--- EXERCISE DETAILS ---
Output the data in full and exactly as presented.
[DATA Boundary: Start]
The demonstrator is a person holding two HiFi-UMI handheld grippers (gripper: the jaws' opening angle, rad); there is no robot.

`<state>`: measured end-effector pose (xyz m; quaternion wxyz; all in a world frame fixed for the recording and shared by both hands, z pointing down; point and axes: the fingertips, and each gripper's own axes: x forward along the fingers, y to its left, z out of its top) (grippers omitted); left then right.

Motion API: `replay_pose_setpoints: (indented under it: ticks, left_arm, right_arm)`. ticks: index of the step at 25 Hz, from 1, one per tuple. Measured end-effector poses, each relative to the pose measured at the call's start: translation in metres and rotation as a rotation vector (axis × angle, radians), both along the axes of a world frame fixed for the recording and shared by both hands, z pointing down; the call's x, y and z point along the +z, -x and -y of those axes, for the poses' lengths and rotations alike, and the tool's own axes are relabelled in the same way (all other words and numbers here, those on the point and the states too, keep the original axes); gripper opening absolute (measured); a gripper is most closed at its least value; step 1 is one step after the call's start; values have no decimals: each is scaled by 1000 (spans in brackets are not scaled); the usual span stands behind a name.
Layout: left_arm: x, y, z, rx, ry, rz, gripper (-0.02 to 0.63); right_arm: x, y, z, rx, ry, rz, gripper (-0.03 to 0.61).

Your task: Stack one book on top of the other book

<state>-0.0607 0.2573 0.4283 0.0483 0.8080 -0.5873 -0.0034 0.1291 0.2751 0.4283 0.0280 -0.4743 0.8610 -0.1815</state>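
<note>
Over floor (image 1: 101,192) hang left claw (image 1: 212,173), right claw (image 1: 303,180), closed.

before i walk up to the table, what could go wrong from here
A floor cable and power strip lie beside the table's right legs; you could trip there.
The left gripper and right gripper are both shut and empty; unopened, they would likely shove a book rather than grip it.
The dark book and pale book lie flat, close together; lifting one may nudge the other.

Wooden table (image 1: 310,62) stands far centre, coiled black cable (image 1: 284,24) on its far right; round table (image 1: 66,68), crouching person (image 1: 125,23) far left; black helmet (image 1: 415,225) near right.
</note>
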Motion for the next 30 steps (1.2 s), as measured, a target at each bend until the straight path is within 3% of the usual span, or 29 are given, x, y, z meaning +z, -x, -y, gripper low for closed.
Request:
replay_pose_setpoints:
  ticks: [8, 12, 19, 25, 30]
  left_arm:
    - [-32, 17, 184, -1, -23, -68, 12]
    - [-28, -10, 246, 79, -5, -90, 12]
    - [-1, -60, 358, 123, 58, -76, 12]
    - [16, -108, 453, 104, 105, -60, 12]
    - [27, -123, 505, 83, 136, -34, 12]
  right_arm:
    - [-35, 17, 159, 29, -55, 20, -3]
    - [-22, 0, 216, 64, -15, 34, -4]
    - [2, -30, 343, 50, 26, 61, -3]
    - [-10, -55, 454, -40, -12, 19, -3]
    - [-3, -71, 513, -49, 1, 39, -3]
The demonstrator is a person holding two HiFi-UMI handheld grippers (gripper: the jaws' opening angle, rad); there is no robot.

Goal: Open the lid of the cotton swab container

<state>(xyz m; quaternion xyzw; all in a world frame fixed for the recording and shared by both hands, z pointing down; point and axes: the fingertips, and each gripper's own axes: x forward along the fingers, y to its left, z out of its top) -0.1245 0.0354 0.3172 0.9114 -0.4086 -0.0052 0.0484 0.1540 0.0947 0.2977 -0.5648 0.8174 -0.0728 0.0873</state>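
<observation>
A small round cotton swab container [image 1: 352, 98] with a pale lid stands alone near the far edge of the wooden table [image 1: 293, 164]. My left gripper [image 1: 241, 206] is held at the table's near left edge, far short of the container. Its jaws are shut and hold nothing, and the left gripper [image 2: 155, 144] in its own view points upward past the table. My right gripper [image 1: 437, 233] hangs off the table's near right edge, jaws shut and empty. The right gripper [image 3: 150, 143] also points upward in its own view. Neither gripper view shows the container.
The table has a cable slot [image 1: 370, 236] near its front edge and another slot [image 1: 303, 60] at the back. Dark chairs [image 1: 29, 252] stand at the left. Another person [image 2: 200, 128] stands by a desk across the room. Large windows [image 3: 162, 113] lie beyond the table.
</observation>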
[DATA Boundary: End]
--- TASK RESULT ---
The demonstrator is a person holding two HiFi-UMI handheld grippers (gripper: the jaws' opening angle, rad); there is no robot.

`<state>`: measured end-effector pose (xyz m; quaternion wxyz; all in a world frame fixed for the recording and shared by both hands, z pointing down; point and axes: the fingertips, and each gripper's own axes: x forward along the fingers, y to its left, z out of its top) (grippers omitted); left then right.

Motion API: `replay_pose_setpoints: (indented under it: ticks, left_arm, right_arm)`. ticks: index of the step at 25 Hz, from 1, one per tuple. Measured end-effector poses, each relative to the pose measured at the call's start: translation in metres and rotation as a rotation vector (axis × angle, radians), both along the axes of a world frame fixed for the recording and shared by both hands, z pointing down; the call's x, y and z point along the +z, -x and -y of those axes, for the poses' lengths and rotations alike, and the tool's own axes are relabelled in the same way (all other words and numbers here, those on the point and the states too, keep the original axes); gripper opening absolute (measured); a gripper is most closed at its least value; step 1 is one step after the call's start; values have no decimals: each is scaled by 1000 (spans in brackets are not scaled); the usual span stands behind a name.
Layout: left_arm: x, y, z, rx, ry, rz, gripper (-0.02 to 0.63); right_arm: x, y, z, rx, ry, rz, gripper (-0.03 to 0.61).

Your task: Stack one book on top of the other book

<state>-0.0607 0.2573 0.4283 0.0483 0.8080 -0.5873 -0.0034 0.1291 0.2751 0.4283 0.0280 -0.4743 0.8610 -0.1815</state>
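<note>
Over floor (image 1: 101,192) hang left claw (image 1: 212,173), right claw (image 1: 303,180), closed.

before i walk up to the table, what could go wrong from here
A floor cable and power strip lie beside the table's right legs; you could trip there.
The left gripper and right gripper are both shut and empty; unopened, they would likely shove a book rather than grip it.
The dark book and pale book lie flat, close together; lifting one may nudge the other.

Wooden table (image 1: 310,62) stands far centre, coiled black cable (image 1: 284,24) on its far right; round table (image 1: 66,68), crouching person (image 1: 125,23) far left; black helmet (image 1: 415,225) near right.
</note>
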Motion for the next 30 steps (1.2 s), as measured, a target at each bend until the straight path is within 3% of the usual span, or 29 are given, x, y, z meaning +z, -x, -y, gripper low for closed.
Request:
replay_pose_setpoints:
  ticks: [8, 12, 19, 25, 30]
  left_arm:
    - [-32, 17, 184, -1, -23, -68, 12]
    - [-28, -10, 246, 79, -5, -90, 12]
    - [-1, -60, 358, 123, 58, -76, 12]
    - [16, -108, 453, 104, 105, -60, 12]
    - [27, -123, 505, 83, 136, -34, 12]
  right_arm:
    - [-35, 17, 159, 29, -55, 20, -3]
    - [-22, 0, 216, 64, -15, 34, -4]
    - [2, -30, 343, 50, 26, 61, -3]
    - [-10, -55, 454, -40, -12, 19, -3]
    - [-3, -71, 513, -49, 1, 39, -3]
The demonstrator is a person holding two HiFi-UMI handheld grippers (gripper: the jaws' opening angle, rad); there is no robot.

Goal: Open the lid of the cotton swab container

<state>(xyz m; quaternion xyzw; all in a world frame fixed for the recording and shared by both hands, z pointing down; point and axes: the fingertips, and each gripper's own axes: x forward along the fingers, y to its left, z out of its top) -0.1245 0.0354 0.3172 0.9114 -0.4086 -0.0052 0.0484 0.1540 0.0947 0.2977 -0.5648 0.8174 -0.0728 0.0873</state>
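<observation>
A small round cotton swab container [image 1: 352, 98] with a pale lid stands alone near the far edge of the wooden table [image 1: 293, 164]. My left gripper [image 1: 241, 206] is held at the table's near left edge, far short of the container. Its jaws are shut and hold nothing, and the left gripper [image 2: 155, 144] in its own view points upward past the table. My right gripper [image 1: 437, 233] hangs off the table's near right edge, jaws shut and empty. The right gripper [image 3: 150, 143] also points upward in its own view. Neither gripper view shows the container.
The table has a cable slot [image 1: 370, 236] near its front edge and another slot [image 1: 303, 60] at the back. Dark chairs [image 1: 29, 252] stand at the left. Another person [image 2: 200, 128] stands by a desk across the room. Large windows [image 3: 162, 113] lie beyond the table.
</observation>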

No more output will be produced.